Cerebral Cortex, Vol 8, 462-476, Copyright © 1998 by Oxford University Press
B Ahmed, JC Anderson, RJ Douglas, KA Martin and D Whitteridge
The action potential discharge response of single neurons to both visual
stimulation and injections of current were obtained during intracellular
recordings in cat visual cortex in order to estimate the net excitatory
current arriving at the soma during visual stimulation. Of 45 neurons
recorded intracellularly, 19 pyramidal neurons and one basket cell were
labelled with horseradish peroxidase. The discharge of all neurons adapted
to constant current. For 40 neurons, a single exponential provided a good
fit to the adapting discharge (r2 = 0.73 +/- 0.03) for all current
intensities. Superficial layer neurons were significantly faster adapting
[P < 0.001, mean (+/- SEM) time constant of adaptation = 11.5 +/- 1.3
ms; n = 20] than deep layer neurons (mean time constant of adaptation =
51.4 +/- 6.4 ms; n = 10). The percentage adaptation of the spike frequency,
%(peak - adapted rate)/peak, was determined from the fitted exponential.

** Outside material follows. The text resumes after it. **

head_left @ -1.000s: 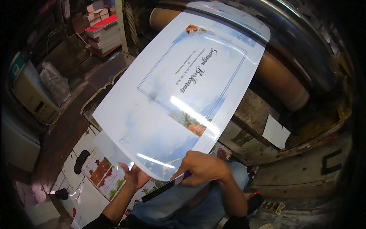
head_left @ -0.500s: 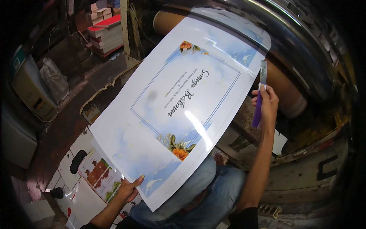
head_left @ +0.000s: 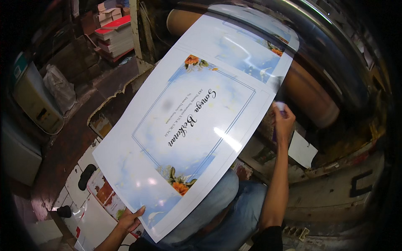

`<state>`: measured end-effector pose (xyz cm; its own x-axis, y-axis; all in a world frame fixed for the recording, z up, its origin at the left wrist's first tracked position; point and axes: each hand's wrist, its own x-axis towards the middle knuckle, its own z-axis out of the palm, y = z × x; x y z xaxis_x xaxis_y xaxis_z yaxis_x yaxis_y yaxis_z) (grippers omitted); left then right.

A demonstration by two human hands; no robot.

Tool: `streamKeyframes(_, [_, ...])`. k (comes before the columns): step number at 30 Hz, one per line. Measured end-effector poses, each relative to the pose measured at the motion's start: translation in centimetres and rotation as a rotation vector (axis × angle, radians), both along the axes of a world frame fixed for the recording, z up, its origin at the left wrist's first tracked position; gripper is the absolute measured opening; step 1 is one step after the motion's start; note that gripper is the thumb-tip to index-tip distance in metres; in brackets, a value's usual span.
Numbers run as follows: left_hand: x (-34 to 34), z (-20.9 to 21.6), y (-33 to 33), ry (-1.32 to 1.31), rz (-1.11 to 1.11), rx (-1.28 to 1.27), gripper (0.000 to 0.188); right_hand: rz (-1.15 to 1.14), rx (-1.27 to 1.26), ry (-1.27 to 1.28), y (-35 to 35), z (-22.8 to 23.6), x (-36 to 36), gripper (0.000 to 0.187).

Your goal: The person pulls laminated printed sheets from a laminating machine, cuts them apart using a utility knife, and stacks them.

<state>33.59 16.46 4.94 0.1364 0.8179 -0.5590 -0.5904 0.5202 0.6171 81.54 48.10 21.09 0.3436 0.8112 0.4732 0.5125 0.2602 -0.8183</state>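
A large glossy printed sheet (head_left: 192,104), white with pale blue washes, orange flowers and a framed panel, slopes across the middle. Its far end curves up against a dark shiny roller (head_left: 331,54). My left hand (head_left: 130,221) pinches the near left corner, thumb on top. In my right hand (head_left: 284,122), beside the sheet's right edge, is a cutter knife (head_left: 279,106) with a purple handle and a white collar. Fingers cover most of the handle. The blade is hard to make out against the sheet's edge.
Behind the sheet lies a thick brown roll (head_left: 314,96). My jeans-clad knees (head_left: 213,201) are under its near end. Printed papers (head_left: 102,192) and a black object (head_left: 86,177) lie at left on a white surface. Stacked red-topped books (head_left: 115,37) stand far left.
The sheet has come toward me and slightly left, showing more print near the roller. My left hand moved down with it. My right hand moved left and down to the sheet's edge with the knife.
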Motion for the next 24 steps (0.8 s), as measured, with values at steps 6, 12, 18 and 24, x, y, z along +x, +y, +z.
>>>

Superficial layer neurons adapted significantly more strongly (P < 0.01,
mean = 67 +/- 3%) than deep layer neurons (mean = 51 +/- 5%). The mean
firing frequency in response to a current step of 320 ms duration had a
linear relationship to the amplitude of the injected current (slope 66
spikes/s/nA; origin zero, mean r2 = 0.94; n = 33). This relationship
provided a means of estimating the net peak excitatory current generated by
visual stimuli. The estimated mean peak somatic current during the passage
of a bar across the receptive field was 1.1 nA and the average current for
the duration of the visually evoked discharge was 0.64 nA (n = 17). The
transfer response of real and model neurons was obtained by differentiating
the discharge response to a step input current and was then used to predict
the output of the neuron following an arbitrary input. When these transfer
responses were convolved with known input signals in model neurons, the
predicted output was close to the simulated response of the model neuron to
the same input waveforms. The transfer response was calculated for eight
real neurons. Estimates of the net excitatory current arriving at the soma
during visual stimulation was obtained by deconvolution. The mean peak
somatic current for these neurons was 0.62 nA.
ARTICLES
Estimates of the net excitatory currents evoked by visual stimulation of identified neurons in cat visual cortex
Institute of Neuroinformatics, ETH/University of Zurich, Switzerland.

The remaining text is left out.